» AIM OF THE TASK:
All of the data is to be printed exactly, though the images must be left off.

» SUPPLIED MATERIAL:
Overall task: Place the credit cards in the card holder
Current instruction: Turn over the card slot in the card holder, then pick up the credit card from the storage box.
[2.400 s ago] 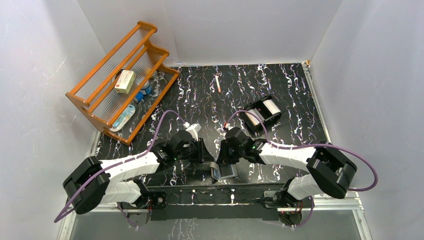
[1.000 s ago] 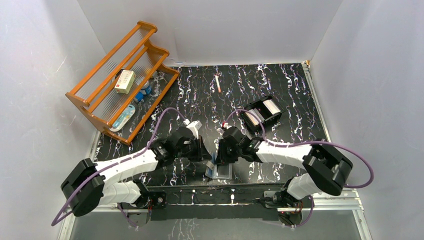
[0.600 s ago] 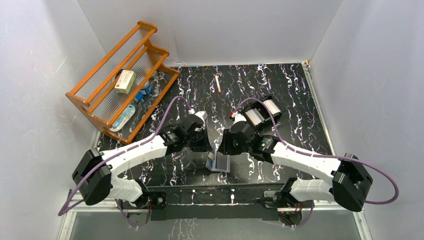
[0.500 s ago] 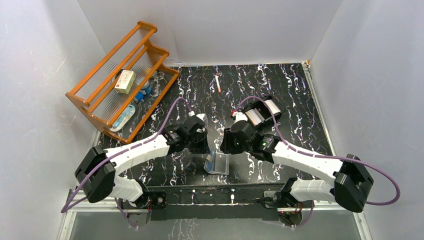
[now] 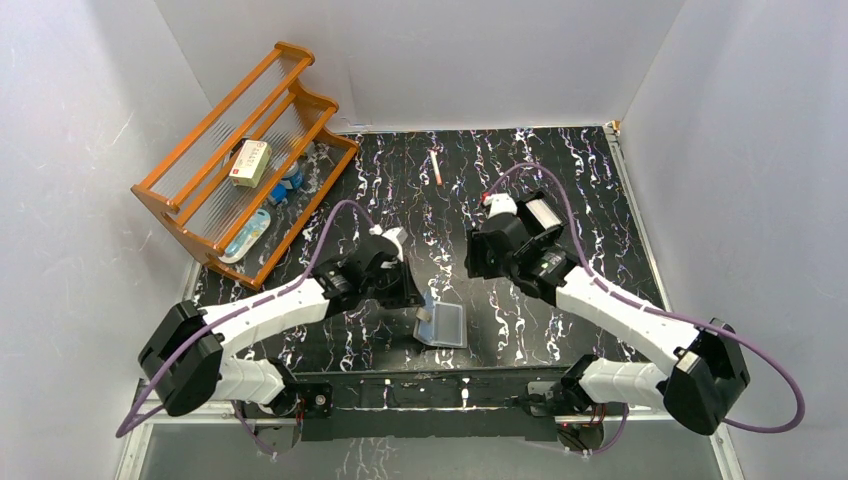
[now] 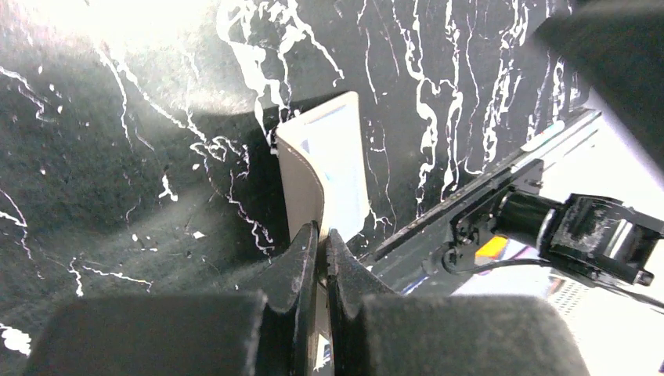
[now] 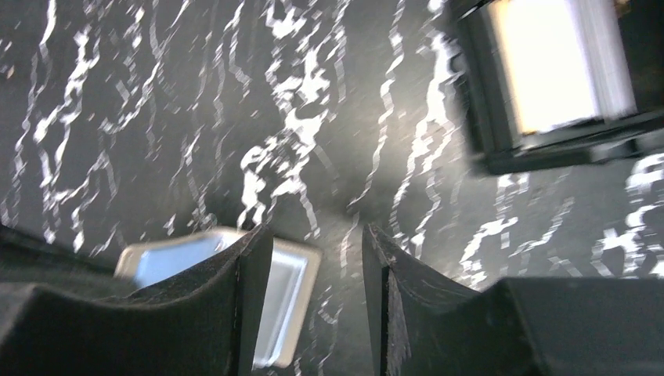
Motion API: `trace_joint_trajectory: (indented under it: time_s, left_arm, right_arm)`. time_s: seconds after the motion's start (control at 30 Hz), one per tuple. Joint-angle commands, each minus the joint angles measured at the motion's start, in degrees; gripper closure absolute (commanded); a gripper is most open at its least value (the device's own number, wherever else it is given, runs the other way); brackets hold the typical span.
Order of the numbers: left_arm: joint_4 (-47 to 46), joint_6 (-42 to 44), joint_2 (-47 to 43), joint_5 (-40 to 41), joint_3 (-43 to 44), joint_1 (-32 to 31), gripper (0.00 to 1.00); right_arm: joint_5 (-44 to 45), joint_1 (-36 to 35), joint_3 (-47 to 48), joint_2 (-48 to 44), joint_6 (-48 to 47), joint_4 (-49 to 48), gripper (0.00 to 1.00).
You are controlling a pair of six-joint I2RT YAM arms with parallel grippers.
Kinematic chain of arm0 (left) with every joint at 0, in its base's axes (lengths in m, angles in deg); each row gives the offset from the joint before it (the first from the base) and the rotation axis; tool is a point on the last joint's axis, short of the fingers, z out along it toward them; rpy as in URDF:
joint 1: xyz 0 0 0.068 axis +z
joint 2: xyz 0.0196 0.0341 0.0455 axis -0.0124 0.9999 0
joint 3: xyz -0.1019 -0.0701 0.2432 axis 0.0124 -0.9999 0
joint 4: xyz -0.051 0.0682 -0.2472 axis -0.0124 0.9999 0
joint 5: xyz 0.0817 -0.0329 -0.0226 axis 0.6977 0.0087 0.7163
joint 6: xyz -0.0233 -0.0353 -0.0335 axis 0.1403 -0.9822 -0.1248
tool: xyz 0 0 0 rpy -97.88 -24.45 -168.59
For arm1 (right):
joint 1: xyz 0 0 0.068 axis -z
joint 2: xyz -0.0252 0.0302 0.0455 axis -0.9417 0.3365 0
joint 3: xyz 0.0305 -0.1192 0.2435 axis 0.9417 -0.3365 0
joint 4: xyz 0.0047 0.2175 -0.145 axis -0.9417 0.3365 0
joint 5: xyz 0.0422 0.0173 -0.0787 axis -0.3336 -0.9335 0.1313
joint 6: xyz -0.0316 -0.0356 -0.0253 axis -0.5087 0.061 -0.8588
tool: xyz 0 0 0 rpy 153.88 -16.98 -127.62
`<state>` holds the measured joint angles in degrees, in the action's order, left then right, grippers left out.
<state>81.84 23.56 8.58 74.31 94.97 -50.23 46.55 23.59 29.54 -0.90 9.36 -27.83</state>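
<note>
My left tool (image 6: pixel 321 235) is clenched on one flap of the holder (image 5: pixel 443 326), which sits on the counter (image 5: pixel 400 190) near its front edge, about midway across. That flap stands nearly upright, dull side outward. The other lies flat, shiny inside up, its long axis running away from the fingers (image 6: pixel 301 258). My right tool (image 7: pixel 313 235) hangs spread with nothing in it, between the holder and the tray (image 7: pixel 478 133). Cards (image 7: pixel 548 70) lie in the tray.
</note>
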Motion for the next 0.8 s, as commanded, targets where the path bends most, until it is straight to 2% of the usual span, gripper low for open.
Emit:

» EXPECTED OUTPUT:
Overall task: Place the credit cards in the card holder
Current instruction: Turn over the card slot in the card holder, then pick up the credit card from the storage box.
[2.400 s ago] 
[1.000 s ago] 
[0.600 s ago] 
[0.500 s ago] 
[now] 
[now] 
[now] 
Motion API: `trace_joint_trajectory: (indented under it: time_s, left_arm, right_arm)`. time_s: seconds after the motion's start (control at 30 Hz), one per tuple. Joint-angle commands, each minus the joint angles measured at the motion's start, in degrees; gripper closure absolute (commanded); a gripper is most open at its least value (the device's own number, wherever else it is given, runs the other way); brackets hold the typical span.
Order of the numbers: left_arm: joint_4 (-47 to 46), joint_6 (-42 to 44), joint_2 (-47 to 43), joint_5 (-40 to 41), joint_3 (-43 to 44), joint_1 (-32 to 31), gripper (0.00 to 1.00); right_arm: joint_5 (-44 to 45), joint_1 (-36 to 35), joint_3 (-47 to 48), joint_2 (-48 to 44), joint_6 (-48 to 47), joint_4 (-49 to 48), gripper (0.00 to 1.00).
You are controlling a pair of six-joint I2RT YAM arms with parallel grippers.
Kinematic chain of arm0 (left) with every joint at 0, in its base's axes (lengths in m, angles in deg); each row gives the offset from the joint before it (the first from the base) and the rotation axis; tool is a point on the last joint's axis, short of the fingers, z out along it toward them; rpy as in URDF:
joint 1: xyz 0 0 0.068 axis +z
joint 2: xyz 0.0196 0.0341 0.0455 axis -0.0124 0.9999 0
joint 3: xyz -0.1019 -0.0701 0.2432 axis 0.0124 -0.9999 0
joint 4: xyz -0.051 0.0682 -0.2472 axis -0.0124 0.9999 0
joint 5: xyz 0.0817 -0.0329 -0.0226 axis 0.6977 0.0087 0.7163
joint 6: xyz -0.0233 -0.0353 -0.0335 axis 0.1403 -0.9822 -0.1248
tool: xyz 0 0 0 rpy -97.88 -24.45 -168.59
For arm1 (right):
joint 1: xyz 0 0 0.068 axis -z
joint 2: xyz -0.0252 0.0302 0.0455 axis -0.9417 0.3365 0
joint 3: xyz 0.0305 -0.1192 0.2435 axis 0.9417 -0.3365 0
joint 4: xyz 0.0047 0.2175 -0.145 axis -0.9417 0.3365 0
joint 5: xyz 0.0422 0.0173 -0.0787 axis -0.3336 -0.9335 0.1313
joint 6: xyz -0.0316 -0.0356 -0.0253 axis -0.5087 0.061 -0.8588
tool: xyz 0 0 0 rpy 153.88 -16.98 -127.62
`<state>` holds the measured joint angles in degrees, in the action's order, left then right, grippers left out.
<state>81.84 23.56 8.58 74.31 94.97 -50.23 46.55 23.59 29.54 -0.90 9.36 -27.83</state>
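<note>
My left tool (image 6: pixel 321 235) is clenched on one flap of the holder (image 5: pixel 443 326), which sits on the counter (image 5: pixel 400 190) near its front edge, about midway across. That flap stands nearly upright, dull side outward. The other lies flat, shiny inside up, its long axis running away from the fingers (image 6: pixel 301 258). My right tool (image 7: pixel 313 235) hangs spread with nothing in it, between the holder and the tray (image 7: pixel 478 133). Cards (image 7: pixel 548 70) lie in the tray.
</note>
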Motion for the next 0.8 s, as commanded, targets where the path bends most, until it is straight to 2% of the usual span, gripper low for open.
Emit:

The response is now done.